▶ [Exercise description]:
Using the data beneath this instruction, retype only the lines from the one that contains "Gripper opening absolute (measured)" down to the one that contains "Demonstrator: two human", both included, exactly as they appear.

▶ [Supplied records]:

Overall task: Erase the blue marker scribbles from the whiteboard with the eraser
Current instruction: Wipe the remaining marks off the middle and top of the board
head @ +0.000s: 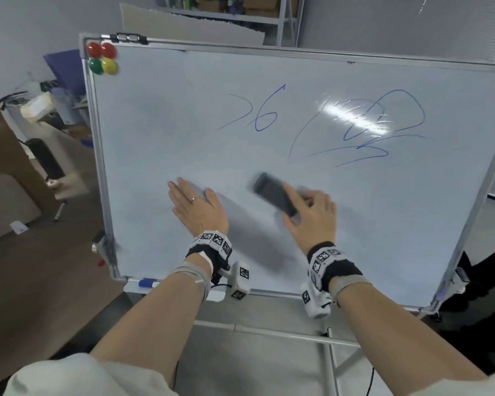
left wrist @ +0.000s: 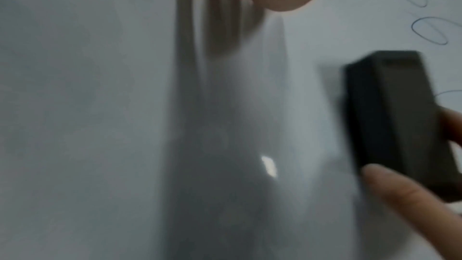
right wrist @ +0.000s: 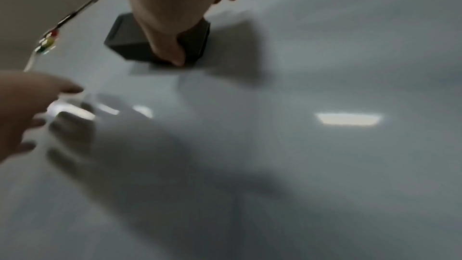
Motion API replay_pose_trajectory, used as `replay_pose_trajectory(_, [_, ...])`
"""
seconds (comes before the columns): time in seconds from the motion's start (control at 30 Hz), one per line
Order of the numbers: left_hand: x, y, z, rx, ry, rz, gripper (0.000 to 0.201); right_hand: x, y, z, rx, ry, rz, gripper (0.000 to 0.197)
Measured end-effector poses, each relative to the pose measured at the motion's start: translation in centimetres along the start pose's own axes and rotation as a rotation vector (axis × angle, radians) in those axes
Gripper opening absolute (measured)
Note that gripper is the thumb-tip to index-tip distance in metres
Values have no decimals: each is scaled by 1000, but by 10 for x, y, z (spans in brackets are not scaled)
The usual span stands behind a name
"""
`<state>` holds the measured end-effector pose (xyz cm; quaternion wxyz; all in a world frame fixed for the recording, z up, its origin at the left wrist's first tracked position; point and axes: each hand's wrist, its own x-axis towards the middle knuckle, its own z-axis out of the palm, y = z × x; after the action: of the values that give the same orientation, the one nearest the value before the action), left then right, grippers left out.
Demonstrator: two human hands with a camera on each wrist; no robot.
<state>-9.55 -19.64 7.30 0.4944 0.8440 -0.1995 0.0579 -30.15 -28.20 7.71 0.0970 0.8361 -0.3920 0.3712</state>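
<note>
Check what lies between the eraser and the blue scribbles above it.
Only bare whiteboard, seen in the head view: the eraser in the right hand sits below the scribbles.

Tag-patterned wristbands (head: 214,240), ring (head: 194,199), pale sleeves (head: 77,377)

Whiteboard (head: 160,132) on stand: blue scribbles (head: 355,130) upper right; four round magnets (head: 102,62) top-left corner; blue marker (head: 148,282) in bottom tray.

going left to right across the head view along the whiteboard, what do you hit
Cluster of round red, green and yellow magnets → left hand flat on the white whiteboard → dark grey rectangular eraser → right hand, its grip on the eraser → large blue marker scribble.
</note>
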Motion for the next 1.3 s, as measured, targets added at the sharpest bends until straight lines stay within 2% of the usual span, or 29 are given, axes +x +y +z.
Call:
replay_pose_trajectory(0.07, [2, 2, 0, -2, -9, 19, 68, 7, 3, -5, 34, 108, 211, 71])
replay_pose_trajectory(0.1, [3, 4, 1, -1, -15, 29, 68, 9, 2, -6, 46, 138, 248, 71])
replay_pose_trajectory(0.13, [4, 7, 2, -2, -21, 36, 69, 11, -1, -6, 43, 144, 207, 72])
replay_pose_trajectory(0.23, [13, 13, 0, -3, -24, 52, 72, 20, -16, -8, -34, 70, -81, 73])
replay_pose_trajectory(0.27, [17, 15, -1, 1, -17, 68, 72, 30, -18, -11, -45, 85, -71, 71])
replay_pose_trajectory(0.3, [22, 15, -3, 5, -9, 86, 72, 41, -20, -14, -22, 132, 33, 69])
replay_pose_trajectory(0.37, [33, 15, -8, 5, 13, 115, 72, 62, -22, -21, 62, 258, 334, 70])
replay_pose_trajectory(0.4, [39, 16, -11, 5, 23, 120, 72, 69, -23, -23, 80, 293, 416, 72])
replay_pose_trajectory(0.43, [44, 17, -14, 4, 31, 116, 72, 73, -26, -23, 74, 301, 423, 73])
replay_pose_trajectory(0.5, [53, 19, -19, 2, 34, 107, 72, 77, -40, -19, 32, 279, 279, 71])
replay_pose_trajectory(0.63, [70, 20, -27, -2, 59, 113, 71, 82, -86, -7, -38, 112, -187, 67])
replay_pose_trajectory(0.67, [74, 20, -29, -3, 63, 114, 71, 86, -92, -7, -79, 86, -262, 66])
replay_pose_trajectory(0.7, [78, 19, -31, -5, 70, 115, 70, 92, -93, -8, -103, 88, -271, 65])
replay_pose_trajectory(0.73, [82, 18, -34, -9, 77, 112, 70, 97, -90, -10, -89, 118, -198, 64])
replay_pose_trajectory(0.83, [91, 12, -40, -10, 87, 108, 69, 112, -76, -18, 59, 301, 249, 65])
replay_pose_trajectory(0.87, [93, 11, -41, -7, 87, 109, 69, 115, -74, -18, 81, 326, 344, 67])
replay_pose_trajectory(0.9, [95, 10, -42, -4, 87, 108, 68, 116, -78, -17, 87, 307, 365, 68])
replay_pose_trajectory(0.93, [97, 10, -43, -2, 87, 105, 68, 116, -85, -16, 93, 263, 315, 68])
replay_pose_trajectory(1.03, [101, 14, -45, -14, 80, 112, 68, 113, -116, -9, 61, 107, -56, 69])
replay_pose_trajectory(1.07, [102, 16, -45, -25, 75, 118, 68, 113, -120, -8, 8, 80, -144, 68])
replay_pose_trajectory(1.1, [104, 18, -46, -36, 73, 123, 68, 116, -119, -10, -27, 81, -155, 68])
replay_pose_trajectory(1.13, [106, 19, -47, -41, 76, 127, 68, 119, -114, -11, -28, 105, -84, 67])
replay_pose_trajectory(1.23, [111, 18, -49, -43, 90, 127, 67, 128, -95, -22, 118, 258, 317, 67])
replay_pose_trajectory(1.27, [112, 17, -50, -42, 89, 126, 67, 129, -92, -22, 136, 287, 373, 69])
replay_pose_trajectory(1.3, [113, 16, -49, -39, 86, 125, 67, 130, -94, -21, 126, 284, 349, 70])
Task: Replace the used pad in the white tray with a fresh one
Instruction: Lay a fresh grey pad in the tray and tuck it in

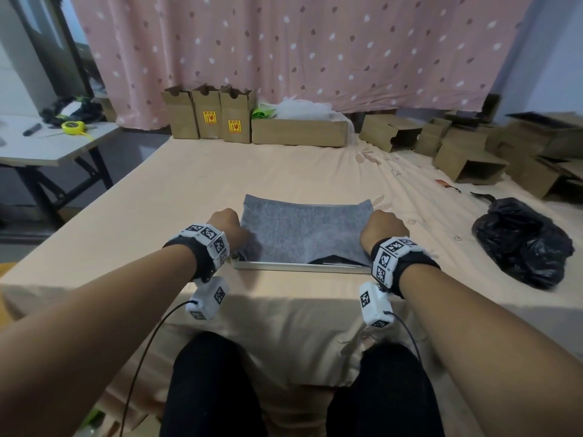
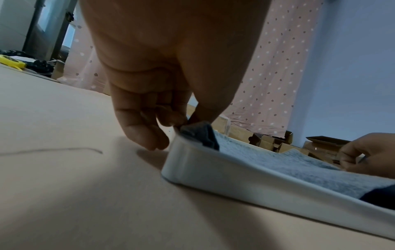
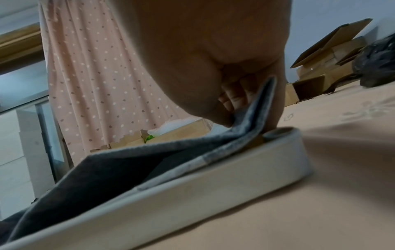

▶ [Reply to the exercise]:
Gripper opening absolute (measured)
Note that gripper is the thumb-tip to index-tip distance in metres
Values have no decimals: each is scaled by 1000, but by 10 for x, y, z (spans in brackets are not scaled)
The usual span stands behind a name
"""
`<state>` holds the measured end-effector pose (xyz cm; quaternion wxyz; all in a world frame fixed for the recording, z up, its origin at the left wrist's first tracked position; point and axes: each hand's wrist, its own x-axis towards the middle knuckle, its own z-axis out of the palm, y = z × x; after the action: of the values that give the same orientation, the one nearest the value before the action), left then right, grippers left out.
Demonstrator: two human hands with a camera on each wrist; no robot.

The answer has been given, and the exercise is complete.